▶ _What the exercise asks_
Any picture in the material should be left out, while all other lines are copied exactly.

▶ _Extracted entries_
========================================

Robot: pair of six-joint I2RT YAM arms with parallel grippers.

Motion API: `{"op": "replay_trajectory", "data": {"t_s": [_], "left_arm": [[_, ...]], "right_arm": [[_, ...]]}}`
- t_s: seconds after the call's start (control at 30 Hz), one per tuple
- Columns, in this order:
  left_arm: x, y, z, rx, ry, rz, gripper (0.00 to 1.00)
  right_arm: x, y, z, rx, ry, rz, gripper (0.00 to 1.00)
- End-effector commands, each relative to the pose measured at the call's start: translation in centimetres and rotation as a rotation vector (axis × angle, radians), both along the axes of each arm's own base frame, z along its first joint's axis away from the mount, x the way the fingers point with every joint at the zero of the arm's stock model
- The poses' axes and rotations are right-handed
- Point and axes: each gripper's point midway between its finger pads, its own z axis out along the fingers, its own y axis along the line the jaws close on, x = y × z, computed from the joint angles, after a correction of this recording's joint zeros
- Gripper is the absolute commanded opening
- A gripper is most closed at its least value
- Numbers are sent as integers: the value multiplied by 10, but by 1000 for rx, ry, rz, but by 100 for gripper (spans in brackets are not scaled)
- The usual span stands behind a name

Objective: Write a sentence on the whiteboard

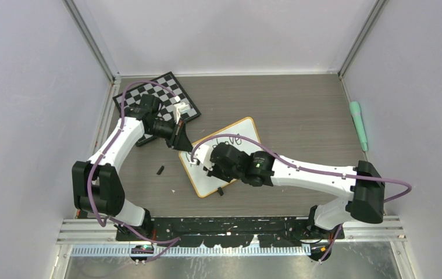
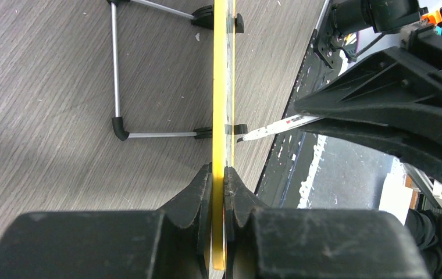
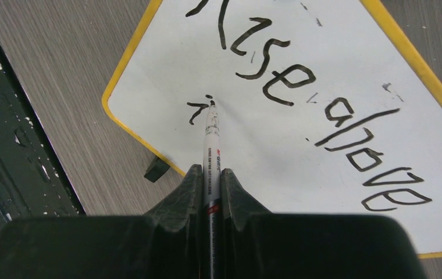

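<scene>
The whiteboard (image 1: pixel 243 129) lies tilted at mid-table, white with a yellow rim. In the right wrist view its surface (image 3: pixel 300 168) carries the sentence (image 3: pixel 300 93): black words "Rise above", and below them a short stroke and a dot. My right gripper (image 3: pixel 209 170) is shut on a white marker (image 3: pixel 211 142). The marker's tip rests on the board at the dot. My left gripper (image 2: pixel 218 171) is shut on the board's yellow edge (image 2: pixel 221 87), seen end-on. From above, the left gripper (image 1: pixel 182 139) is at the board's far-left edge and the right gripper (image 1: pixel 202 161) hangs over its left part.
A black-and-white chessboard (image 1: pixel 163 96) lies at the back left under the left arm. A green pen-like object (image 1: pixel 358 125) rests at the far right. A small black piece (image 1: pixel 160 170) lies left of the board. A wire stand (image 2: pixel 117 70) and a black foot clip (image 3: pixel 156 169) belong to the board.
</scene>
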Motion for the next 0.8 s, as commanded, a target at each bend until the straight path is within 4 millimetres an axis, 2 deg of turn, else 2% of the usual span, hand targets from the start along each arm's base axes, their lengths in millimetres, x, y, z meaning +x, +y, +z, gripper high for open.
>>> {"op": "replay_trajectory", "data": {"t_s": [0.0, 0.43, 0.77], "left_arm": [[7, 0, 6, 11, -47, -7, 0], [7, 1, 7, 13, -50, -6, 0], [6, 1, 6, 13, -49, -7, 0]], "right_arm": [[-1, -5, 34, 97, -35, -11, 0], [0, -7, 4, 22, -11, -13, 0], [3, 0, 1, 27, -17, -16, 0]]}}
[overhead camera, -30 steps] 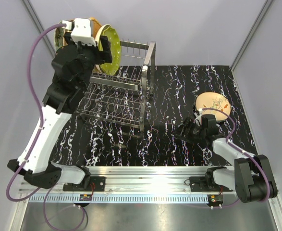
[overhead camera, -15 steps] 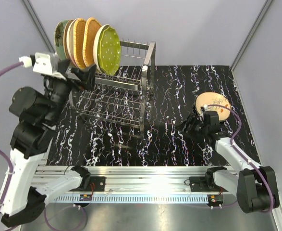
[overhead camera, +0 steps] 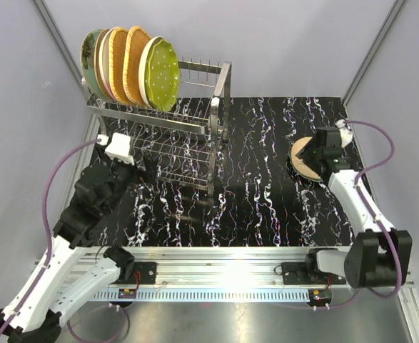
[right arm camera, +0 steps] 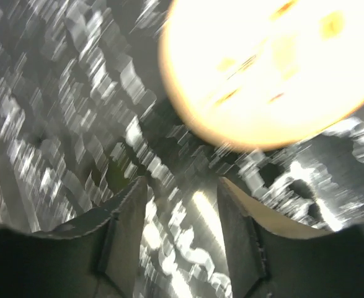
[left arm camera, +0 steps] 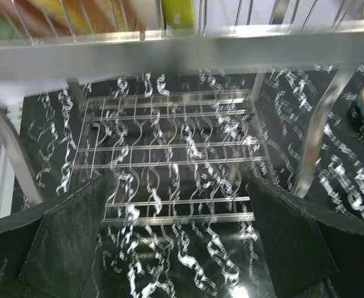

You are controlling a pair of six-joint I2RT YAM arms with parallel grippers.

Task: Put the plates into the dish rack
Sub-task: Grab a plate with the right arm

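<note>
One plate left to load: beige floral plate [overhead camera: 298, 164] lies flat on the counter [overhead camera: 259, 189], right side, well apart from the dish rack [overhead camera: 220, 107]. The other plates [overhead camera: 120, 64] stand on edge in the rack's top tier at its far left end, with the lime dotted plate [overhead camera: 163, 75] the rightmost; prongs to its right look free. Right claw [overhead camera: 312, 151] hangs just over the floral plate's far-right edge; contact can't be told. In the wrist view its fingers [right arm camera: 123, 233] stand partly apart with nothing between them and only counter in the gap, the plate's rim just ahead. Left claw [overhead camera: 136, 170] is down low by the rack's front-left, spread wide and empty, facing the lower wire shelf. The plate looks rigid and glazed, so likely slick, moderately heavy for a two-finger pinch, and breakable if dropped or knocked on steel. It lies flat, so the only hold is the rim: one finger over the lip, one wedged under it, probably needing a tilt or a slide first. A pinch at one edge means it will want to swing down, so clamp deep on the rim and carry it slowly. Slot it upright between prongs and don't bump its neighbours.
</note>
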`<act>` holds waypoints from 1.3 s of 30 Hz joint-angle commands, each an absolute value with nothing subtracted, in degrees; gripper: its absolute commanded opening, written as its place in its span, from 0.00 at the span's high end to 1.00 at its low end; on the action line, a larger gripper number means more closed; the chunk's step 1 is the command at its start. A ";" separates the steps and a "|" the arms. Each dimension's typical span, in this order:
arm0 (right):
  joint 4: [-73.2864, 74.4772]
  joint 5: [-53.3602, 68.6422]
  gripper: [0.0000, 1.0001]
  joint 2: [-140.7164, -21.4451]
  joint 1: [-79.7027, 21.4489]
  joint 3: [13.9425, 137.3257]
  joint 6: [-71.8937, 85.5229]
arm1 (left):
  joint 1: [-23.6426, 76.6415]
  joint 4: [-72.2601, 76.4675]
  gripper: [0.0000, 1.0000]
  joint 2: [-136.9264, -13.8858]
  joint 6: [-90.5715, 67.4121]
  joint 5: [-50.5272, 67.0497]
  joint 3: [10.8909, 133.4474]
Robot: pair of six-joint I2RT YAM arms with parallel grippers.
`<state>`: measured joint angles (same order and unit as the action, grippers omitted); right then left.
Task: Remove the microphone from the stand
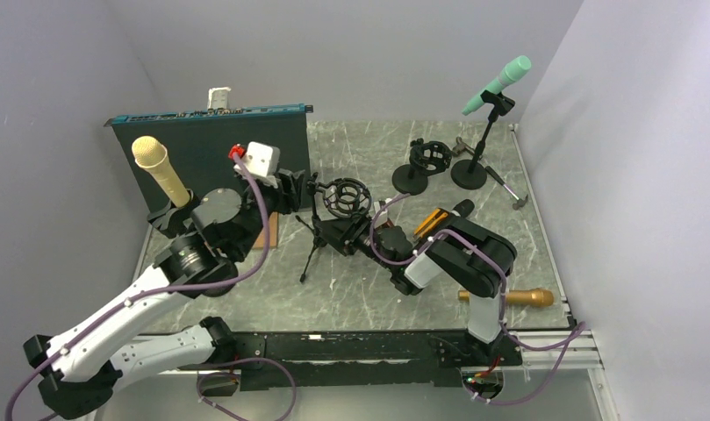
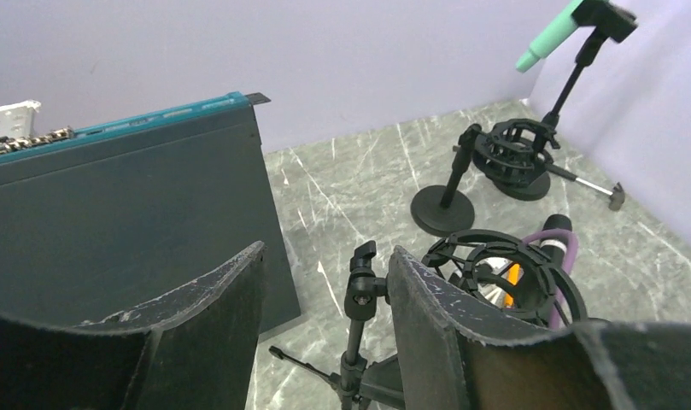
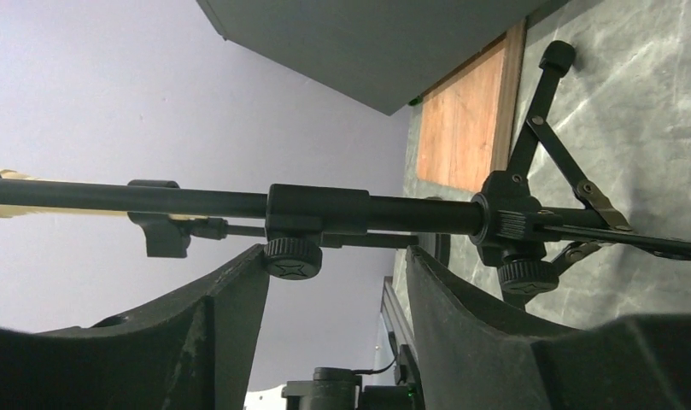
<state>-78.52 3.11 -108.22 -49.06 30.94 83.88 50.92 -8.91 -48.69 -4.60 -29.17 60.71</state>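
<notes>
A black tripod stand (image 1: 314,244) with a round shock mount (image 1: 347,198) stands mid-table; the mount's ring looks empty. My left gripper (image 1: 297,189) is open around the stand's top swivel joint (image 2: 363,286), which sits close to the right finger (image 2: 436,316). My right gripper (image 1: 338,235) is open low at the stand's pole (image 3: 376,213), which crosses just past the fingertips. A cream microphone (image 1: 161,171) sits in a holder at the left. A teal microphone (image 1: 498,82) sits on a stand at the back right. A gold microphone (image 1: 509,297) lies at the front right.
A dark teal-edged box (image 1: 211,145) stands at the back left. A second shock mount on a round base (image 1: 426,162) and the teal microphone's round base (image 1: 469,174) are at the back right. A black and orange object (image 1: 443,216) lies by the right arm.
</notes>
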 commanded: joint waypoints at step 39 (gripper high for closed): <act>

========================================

▶ _Your solution_
Robot: pair of six-joint I2RT YAM arms with parallel grippers.

Motion API: `{"op": "replay_trajectory", "data": {"t_s": [_], "left_arm": [[_, ...]], "right_arm": [[_, ...]]}}`
- t_s: seconds after the call's start (control at 30 Hz), one per tuple
- Columns, in this order:
  left_arm: x, y, z, rx, ry, rz, gripper (0.00 to 1.00)
  right_arm: x, y, z, rx, ry, rz, gripper (0.00 to 1.00)
- End-effector commands, each relative to the pose measured at the call's start: translation in centimetres and rotation as a rotation vector (axis × angle, radians), both along the axes of each arm's own base frame, z along its first joint's axis away from the mount, x the way the fingers point with every joint at the zero of the arm's stock model
- The poses' axes and rotations are right-handed
- Point and axes: each gripper's point midway between its finger pads, its own z axis out along the fingers, its own y axis along the line the jaws close on, x = y × z, computed from the joint angles, after a correction of this recording's joint zeros
- Gripper is the absolute commanded opening
- A gripper is most closed at its least value
- Numbers are sent as integers: the value multiplied by 10, but by 1000 for rx, ry, rz, but by 100 for gripper (spans in brackets are not scaled)
- The usual span stands behind a name

Objective: Write a sentence on the whiteboard


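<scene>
The whiteboard (image 1: pixel 243 129) lies tilted at mid-table, white with a yellow rim. In the right wrist view its surface (image 3: pixel 300 168) carries the sentence (image 3: pixel 300 93): black words "Rise above", and below them a short stroke and a dot. My right gripper (image 3: pixel 209 170) is shut on a white marker (image 3: pixel 211 142). The marker's tip rests on the board at the dot. My left gripper (image 2: pixel 218 171) is shut on the board's yellow edge (image 2: pixel 221 87), seen end-on. From above, the left gripper (image 1: pixel 182 139) is at the board's far-left edge and the right gripper (image 1: pixel 202 161) hangs over its left part.
A black-and-white chessboard (image 1: pixel 163 96) lies at the back left under the left arm. A green pen-like object (image 1: pixel 358 125) rests at the far right. A small black piece (image 1: pixel 160 170) lies left of the board. A wire stand (image 2: pixel 117 70) and a black foot clip (image 3: pixel 156 169) belong to the board.
</scene>
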Motion for the next 0.8 s, as commanded, a target at each bend until the straight path is within 4 millimetres an axis, 2 deg of turn, else 2% of the usual span, hand targets from the start along each arm's base axes, their lengths in millimetres, x, y, z meaning +x, +y, +z, gripper high for open.
>>> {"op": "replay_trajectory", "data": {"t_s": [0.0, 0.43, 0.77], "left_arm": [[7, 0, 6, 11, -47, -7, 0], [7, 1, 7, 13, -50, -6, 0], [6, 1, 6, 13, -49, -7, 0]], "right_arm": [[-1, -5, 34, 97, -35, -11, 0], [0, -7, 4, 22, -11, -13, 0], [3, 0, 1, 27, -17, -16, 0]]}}
[overhead camera, -30 steps] 
[overhead camera, -15 steps] 
[overhead camera, +0 steps] 
[right arm camera, +0 steps] 
[left arm camera, +0 steps] 

You are controlling a pair of six-joint I2RT YAM arms with parallel grippers.

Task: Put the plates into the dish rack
Sub-task: Grab a plate with the right arm

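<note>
One plate left to load: beige floral plate [overhead camera: 298, 164] lies flat on the counter [overhead camera: 259, 189], right side, well apart from the dish rack [overhead camera: 220, 107]. The other plates [overhead camera: 120, 64] stand on edge in the rack's top tier at its far left end, with the lime dotted plate [overhead camera: 163, 75] the rightmost; prongs to its right look free. Right claw [overhead camera: 312, 151] hangs just over the floral plate's far-right edge; contact can't be told. In the wrist view its fingers [right arm camera: 123, 233] stand partly apart with nothing between them and only counter in the gap, the plate's rim just ahead. Left claw [overhead camera: 136, 170] is down low by the rack's front-left, spread wide and empty, facing the lower wire shelf. The plate looks rigid and glazed, so likely slick, moderately heavy for a two-finger pinch, and breakable if dropped or knocked on steel. It lies flat, so the only hold is the rim: one finger over the lip, one wedged under it, probably needing a tilt or a slide first. A pinch at one edge means it will want to swing down, so clamp deep on the rim and carry it slowly. Slot it upright between prongs and don't bump its neighbours.
</note>
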`<act>` holds waypoints from 1.3 s of 30 Hz joint-angle commands, each an absolute value with nothing subtracted, in degrees; gripper: its absolute commanded opening, written as its place in its span, from 0.00 at the span's high end to 1.00 at its low end; on the action line, a larger gripper number means more closed; the chunk's step 1 is the command at its start. A ";" separates the steps and a "|" the arms. Each dimension's typical span, in this order:
arm0 (right):
  joint 4: [-73.2864, 74.4772]
  joint 5: [-53.3602, 68.6422]
  gripper: [0.0000, 1.0001]
  joint 2: [-140.7164, -21.4451]
  joint 1: [-79.7027, 21.4489]
  joint 3: [13.9425, 137.3257]
  joint 6: [-71.8937, 85.5229]
arm1 (left):
  joint 1: [-23.6426, 76.6415]
  joint 4: [-72.2601, 76.4675]
  gripper: [0.0000, 1.0000]
  joint 2: [-136.9264, -13.8858]
  joint 6: [-90.5715, 67.4121]
  joint 5: [-50.5272, 67.0497]
  joint 3: [10.8909, 133.4474]
Robot: pair of six-joint I2RT YAM arms with parallel grippers.
`<state>`: measured joint angles (same order and unit as the action, grippers omitted); right then left.
Task: Remove the microphone from the stand
<state>-78.52 3.11 -108.22 -49.06 30.94 83.88 50.92 -8.91 -48.69 -4.60 -29.17 60.71</state>
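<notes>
A black tripod stand (image 1: 314,244) with a round shock mount (image 1: 347,198) stands mid-table; the mount's ring looks empty. My left gripper (image 1: 297,189) is open around the stand's top swivel joint (image 2: 363,286), which sits close to the right finger (image 2: 436,316). My right gripper (image 1: 338,235) is open low at the stand's pole (image 3: 376,213), which crosses just past the fingertips. A cream microphone (image 1: 161,171) sits in a holder at the left. A teal microphone (image 1: 498,82) sits on a stand at the back right. A gold microphone (image 1: 509,297) lies at the front right.
A dark teal-edged box (image 1: 211,145) stands at the back left. A second shock mount on a round base (image 1: 426,162) and the teal microphone's round base (image 1: 469,174) are at the back right. A black and orange object (image 1: 443,216) lies by the right arm.
</notes>
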 commanded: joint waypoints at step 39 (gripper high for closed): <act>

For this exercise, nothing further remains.